I went hiking under the full moon last night, without even knowing that it was something special (other than a beautiful big pink full moon over the lights of Boulder). Last night was the solstice moon, as one of my fellow hikers tried to inform me. I say “try” because he was struggling to explain why it was that the moon looked abnormally large last night. It turns out that it’s just an exaggerated moon illusion. The moon illusion refers to the fact that the moon looks much larger at the horizon than it does overhead.
Back when I was studying psychology (gosh, in the early 1990′s, I feel *old*) the accepted explanation was that it was due to the Ponzo effect. That refers to the fact that we know that if something is far away, but still looks big, it must be *really* big. Like, if you see an ant lumbering on the horizon, but your depth cues tell you the ant is about a mile away, but it still looks big to you? Time to run, you’re in a bad B movie.
And when the moon is on the horizon, we have a lot of depth cues (like trees and such) that tell our brain the moon is really far away. And so since it still looks pretty big, our brains conclude that it must be really REALLY big — like the ant Godzilla above. And when the moon is overhead, there’s nothing to tell us that it’s far away, so we assume that (for its size) it’s just a puny regular sized moon.

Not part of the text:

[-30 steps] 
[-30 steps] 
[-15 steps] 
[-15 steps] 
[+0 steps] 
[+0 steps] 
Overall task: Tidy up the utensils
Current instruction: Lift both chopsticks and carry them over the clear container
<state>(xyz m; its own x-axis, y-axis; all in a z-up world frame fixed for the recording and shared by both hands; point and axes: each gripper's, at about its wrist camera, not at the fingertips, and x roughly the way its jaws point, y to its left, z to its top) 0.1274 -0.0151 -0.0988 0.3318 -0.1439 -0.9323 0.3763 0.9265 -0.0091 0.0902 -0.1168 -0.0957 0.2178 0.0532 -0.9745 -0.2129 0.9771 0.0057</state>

But there’s a problem with that, since airline pilots still see the moon illusion when all they can see around them is clouds. Some people played around with atmospheric effects (there’s more atmosphere between you and the moon when you’re looking across the earth at the horizon instead of straight up into space) but that doesn’t explain it.
The more recent explanation, which I kind of like, says that we actually have different conceptions of the horizon versus the sky overhead. We think of the horizon as far away (as far as the eye can see!) and the sky overhead as being just about as tall as the clouds. So, it’s not so much that the depth cues at the horizon tell us that the moon is far away, but that we just have this erroneous impression that the sky overhead is really close by.
It’s amazing the ways our eyes and brains can trick us. That’s why it’s important to recognize how our perceptual systems work when trying to understand what we see, especially when trying to evaluate what seem like outlandish scientific claims (like faces on mars for example!)
Photo credit: The full moon rising over Manchester, Maryland. Credit: Edmund E. Kasaitis.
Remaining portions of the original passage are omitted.